** Opening DATA PROVIDED block **

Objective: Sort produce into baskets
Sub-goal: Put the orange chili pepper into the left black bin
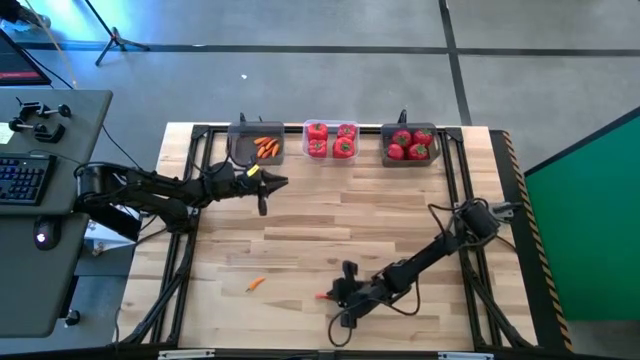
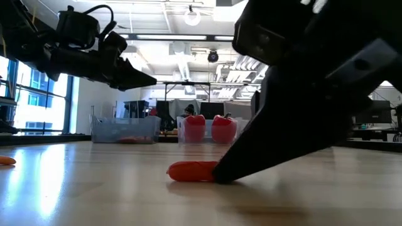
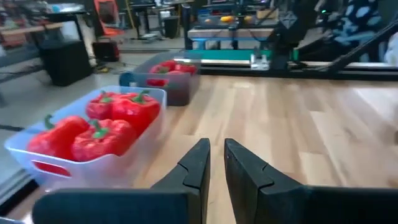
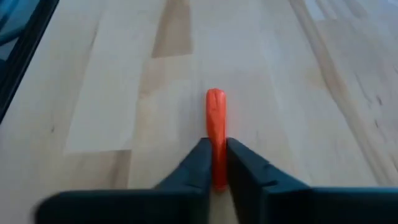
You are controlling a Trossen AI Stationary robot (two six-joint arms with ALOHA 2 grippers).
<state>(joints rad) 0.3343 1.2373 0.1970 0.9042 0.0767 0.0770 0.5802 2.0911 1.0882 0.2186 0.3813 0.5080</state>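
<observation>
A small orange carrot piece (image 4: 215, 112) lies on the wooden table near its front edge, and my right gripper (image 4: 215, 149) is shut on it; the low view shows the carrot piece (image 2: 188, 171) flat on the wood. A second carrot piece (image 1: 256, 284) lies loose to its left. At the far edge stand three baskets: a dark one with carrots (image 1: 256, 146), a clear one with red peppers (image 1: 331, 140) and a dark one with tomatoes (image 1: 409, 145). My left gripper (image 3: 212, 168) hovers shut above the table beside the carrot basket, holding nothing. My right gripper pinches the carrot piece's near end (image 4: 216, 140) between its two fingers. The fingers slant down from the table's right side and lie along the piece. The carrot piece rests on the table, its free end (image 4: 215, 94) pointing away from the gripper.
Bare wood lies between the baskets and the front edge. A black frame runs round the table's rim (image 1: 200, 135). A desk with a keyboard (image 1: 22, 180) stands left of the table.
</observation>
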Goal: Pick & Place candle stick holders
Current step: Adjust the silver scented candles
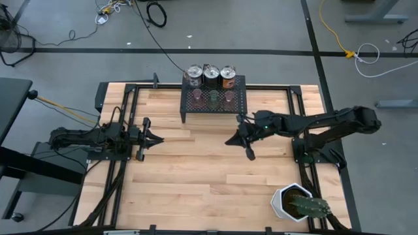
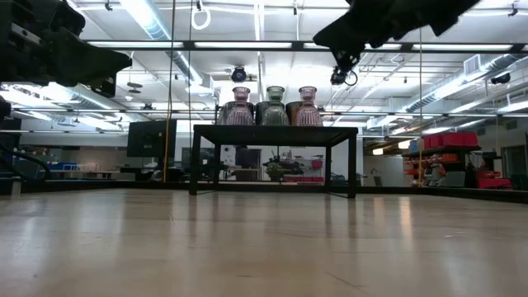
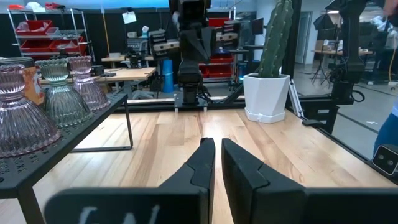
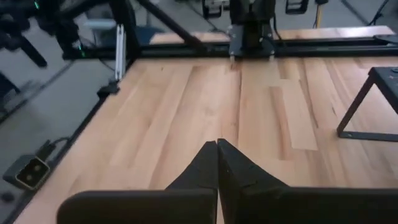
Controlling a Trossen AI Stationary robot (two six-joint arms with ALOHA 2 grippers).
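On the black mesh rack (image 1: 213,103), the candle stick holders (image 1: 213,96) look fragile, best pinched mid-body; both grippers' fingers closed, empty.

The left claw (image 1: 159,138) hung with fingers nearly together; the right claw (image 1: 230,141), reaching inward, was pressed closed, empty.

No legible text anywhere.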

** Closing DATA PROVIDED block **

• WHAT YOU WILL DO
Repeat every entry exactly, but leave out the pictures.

• OUTPUT BELOW
Objective: Sort produce into baskets
Sub-goal: Put the orange chili pepper into the left black bin
You are controlling a Trossen AI Stationary robot (two six-joint arms with ALOHA 2 grippers).
<state>(joints rad) 0.3343 1.2373 0.1970 0.9042 0.0767 0.0770 0.5802 2.0911 1.0882 0.2186 0.3813 0.5080</state>
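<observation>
A small orange carrot piece (image 4: 215, 112) lies on the wooden table near its front edge, and my right gripper (image 4: 215, 149) is shut on it; the low view shows the carrot piece (image 2: 188, 171) flat on the wood. A second carrot piece (image 1: 256, 284) lies loose to its left. At the far edge stand three baskets: a dark one with carrots (image 1: 256, 146), a clear one with red peppers (image 1: 331, 140) and a dark one with tomatoes (image 1: 409, 145). My left gripper (image 3: 212, 168) hovers shut above the table beside the carrot basket, holding nothing. My right gripper pinches the carrot piece's near end (image 4: 216, 140) between its two fingers. The fingers slant down from the table's right side and lie along the piece. The carrot piece rests on the table, its free end (image 4: 215, 94) pointing away from the gripper.
Bare wood lies between the baskets and the front edge. A black frame runs round the table's rim (image 1: 200, 135). A desk with a keyboard (image 1: 22, 180) stands left of the table.
</observation>
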Goal: Pick & Place candle stick holders
Current step: Adjust the silver scented candles
Controlling a Trossen AI Stationary robot (two six-joint arms with ALOHA 2 grippers).
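On the black mesh rack (image 1: 213,103), the candle stick holders (image 1: 213,96) look fragile, best pinched mid-body; both grippers' fingers closed, empty.

The left claw (image 1: 159,138) hung with fingers nearly together; the right claw (image 1: 230,141), reaching inward, was pressed closed, empty.

No legible text anywhere.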

With the answer given, the exercise is complete.